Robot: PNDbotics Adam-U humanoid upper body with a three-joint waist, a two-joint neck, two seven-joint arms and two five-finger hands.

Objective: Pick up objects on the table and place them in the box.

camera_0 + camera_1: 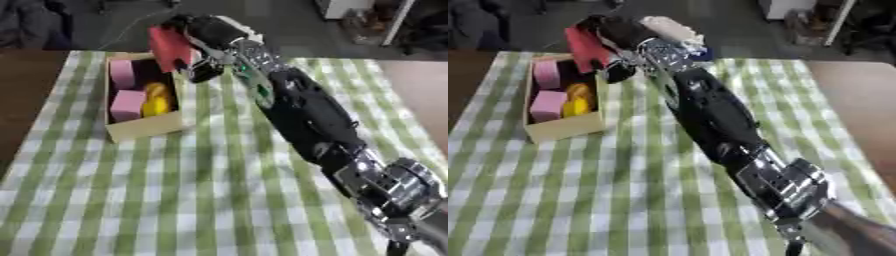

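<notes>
My right arm reaches from the lower right across the table to the far left. Its hand (pixel 206 36) is shut on a red block (pixel 169 47), held tilted above the far right corner of the cardboard box (pixel 144 127). Inside the box lie two pink blocks (pixel 128 104) and a yellow object (pixel 157 100). The left hand does not show in either view.
A green and white checked cloth (pixel 175 190) covers the table. The box stands near the cloth's far left side. Bare brown tabletop (pixel 859 100) shows at the right edge. Dark clutter and a white cabinet stand beyond the far edge.
</notes>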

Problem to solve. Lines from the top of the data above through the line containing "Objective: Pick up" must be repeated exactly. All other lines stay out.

Final answer.
Robot: PNDbotics Adam-U humanoid upper body with a three-joint waist, a two-joint neck, two seven-joint arms and two five-finger hands.

Objective: Pick up objects on the table and place them in the box.

There's nothing more to this exercise.